Users tout open source security

When the right technology doesn’t exist or isn’t available at the right price, many large companies get creative and build their own custom systems, such as routers, firewalls or VPN gear.

Linux and open source software is proving to be a valuable tool for businesses that have taken the build-it-yourself approach when it comes to some network systems. Many say the software included in Linux and in some free software packages is as good or better than commercial offerings and costs less to deploy.

When Rochester Midland was looking to move frame relay to a multisite IP Security (IPSec)-based VPN last year, Tony Karakashina, then a network administrator for the company, was charged with rolling out the network.

He first had companies such as Cisco Systems Inc., Check Point Software Technologies Inc. and Nokia Corp. in mind for implementing the company’s firewall and VPN infrastructure. Then he was told that he would have to set up the network as inexpensively as possible.

“Why pay (US)$20,000 on firewall products, which require a lot of work and are not 100 per cent secure anyway?” he says. Instead, he decided to experiment with Linux-based PCs and an open source IPSec VPN software package called Free Secure/WAN (Free S/WAN). He used surplus PCs the company had in storage (Pentium 133-MHz and Pentium II 400-MHz machines).

“When I said we had most of the hardware already to build the network and that the software would be free, [management] liked that idea,” he says.

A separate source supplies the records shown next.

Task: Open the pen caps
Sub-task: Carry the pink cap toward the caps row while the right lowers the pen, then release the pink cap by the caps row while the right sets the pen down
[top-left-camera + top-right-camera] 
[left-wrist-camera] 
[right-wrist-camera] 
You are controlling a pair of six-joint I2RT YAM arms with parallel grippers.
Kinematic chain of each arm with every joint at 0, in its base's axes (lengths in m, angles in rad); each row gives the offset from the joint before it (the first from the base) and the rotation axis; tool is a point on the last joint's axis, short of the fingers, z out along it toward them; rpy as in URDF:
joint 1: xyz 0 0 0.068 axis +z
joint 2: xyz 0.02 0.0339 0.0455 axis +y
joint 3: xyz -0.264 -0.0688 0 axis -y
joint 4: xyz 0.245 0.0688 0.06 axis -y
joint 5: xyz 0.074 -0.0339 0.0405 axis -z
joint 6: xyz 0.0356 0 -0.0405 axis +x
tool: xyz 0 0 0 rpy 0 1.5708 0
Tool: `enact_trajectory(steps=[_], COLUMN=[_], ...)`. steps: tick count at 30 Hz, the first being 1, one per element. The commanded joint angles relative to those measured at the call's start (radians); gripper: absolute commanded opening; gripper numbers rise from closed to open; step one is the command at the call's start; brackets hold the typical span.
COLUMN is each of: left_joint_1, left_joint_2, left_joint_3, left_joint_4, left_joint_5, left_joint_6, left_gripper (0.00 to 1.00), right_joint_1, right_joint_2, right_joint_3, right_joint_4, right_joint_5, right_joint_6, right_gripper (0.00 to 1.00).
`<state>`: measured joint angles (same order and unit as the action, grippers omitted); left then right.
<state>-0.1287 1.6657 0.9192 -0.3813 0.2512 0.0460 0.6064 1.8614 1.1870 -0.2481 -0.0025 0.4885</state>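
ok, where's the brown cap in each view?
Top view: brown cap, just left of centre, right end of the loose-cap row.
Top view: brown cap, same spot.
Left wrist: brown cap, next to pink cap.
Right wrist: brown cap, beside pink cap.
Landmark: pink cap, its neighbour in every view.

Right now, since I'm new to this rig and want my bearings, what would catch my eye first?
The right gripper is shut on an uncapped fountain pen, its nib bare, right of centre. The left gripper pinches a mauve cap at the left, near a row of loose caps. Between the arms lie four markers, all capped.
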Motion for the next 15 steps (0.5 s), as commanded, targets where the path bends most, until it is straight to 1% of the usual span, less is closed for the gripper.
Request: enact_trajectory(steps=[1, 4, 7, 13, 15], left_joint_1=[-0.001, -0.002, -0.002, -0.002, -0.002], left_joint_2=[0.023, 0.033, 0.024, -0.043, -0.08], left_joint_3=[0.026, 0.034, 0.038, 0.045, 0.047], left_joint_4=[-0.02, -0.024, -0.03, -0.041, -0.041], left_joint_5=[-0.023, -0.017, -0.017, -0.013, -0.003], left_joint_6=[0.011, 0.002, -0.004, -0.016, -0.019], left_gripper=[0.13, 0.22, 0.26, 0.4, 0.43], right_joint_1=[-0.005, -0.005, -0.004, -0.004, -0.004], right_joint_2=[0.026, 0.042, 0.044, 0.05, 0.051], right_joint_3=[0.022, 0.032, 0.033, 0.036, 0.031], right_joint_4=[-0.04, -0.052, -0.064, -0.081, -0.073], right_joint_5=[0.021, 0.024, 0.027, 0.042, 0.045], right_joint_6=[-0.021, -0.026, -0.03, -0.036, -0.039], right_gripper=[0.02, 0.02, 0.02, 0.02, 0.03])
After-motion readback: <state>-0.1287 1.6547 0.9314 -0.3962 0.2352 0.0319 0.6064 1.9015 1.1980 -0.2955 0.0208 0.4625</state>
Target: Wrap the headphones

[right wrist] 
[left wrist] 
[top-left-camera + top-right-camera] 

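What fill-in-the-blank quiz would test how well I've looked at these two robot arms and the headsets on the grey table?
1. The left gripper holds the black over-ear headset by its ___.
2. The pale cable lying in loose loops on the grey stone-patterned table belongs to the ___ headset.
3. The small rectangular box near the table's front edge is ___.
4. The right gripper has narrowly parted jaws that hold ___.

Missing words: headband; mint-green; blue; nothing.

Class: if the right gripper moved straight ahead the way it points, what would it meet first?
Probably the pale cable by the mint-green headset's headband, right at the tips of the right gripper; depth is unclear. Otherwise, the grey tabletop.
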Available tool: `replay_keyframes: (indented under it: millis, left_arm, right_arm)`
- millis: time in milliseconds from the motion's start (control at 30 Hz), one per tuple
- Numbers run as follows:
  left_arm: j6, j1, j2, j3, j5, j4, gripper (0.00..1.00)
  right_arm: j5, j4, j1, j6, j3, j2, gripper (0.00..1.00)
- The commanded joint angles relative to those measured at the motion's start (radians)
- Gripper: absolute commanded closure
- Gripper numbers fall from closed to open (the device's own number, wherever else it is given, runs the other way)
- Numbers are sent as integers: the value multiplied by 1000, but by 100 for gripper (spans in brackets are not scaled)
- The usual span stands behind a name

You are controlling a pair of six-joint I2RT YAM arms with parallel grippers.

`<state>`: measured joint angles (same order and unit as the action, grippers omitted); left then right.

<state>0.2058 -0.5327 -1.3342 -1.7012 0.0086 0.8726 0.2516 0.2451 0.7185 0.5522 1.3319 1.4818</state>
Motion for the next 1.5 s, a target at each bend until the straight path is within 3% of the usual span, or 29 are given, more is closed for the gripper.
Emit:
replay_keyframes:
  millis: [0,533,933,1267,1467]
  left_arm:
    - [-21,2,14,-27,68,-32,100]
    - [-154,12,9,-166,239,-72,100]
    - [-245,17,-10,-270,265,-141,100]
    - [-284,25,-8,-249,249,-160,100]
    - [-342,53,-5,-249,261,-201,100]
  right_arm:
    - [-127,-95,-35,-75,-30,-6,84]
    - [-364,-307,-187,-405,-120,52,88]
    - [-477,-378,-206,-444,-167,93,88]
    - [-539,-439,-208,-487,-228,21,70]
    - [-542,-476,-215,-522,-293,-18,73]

Free S/WAN is an open source software package that can be installed on Linux servers and lets them act as site-to-site and remote-access VPN gateways. The software can be used to establish secure connections between two networks over the Internet or to connect PCs with a Windows XP VPN client to the corporate network.

Karakashina then had the challenge of bringing T-1 WAN connectivity hardware to the Linux/VPN PCs.

“Since most people don’t plug a T-1 connection directly into a PC,” Karakashina says, there were limited products from which to choose. He chose US$850 T-1 cards from Sangoma Technologies, which makes modules that fit into a PC’s PCI bus and supported Linux drivers for the hardware.

One key to making the open source VPN work, Karakashina says, was a good working knowledge of Linux. He had experience working with Linux from his college days, which helped when he had to configure and tweak the Linux software on the VPN PCs to get the Sangoma cards to work with the operating system.

The result of the project was a savings of several thousand dollars per month for Rochester Midland by switching from point-to-point frame relay service to an Internet service and using the Free S/WAN PCs to connect over encrypted IP Sec tunnels.

In addition to using Linux to securely connect remote offices, users are putting Linux in as a firewall to keep out network intruders.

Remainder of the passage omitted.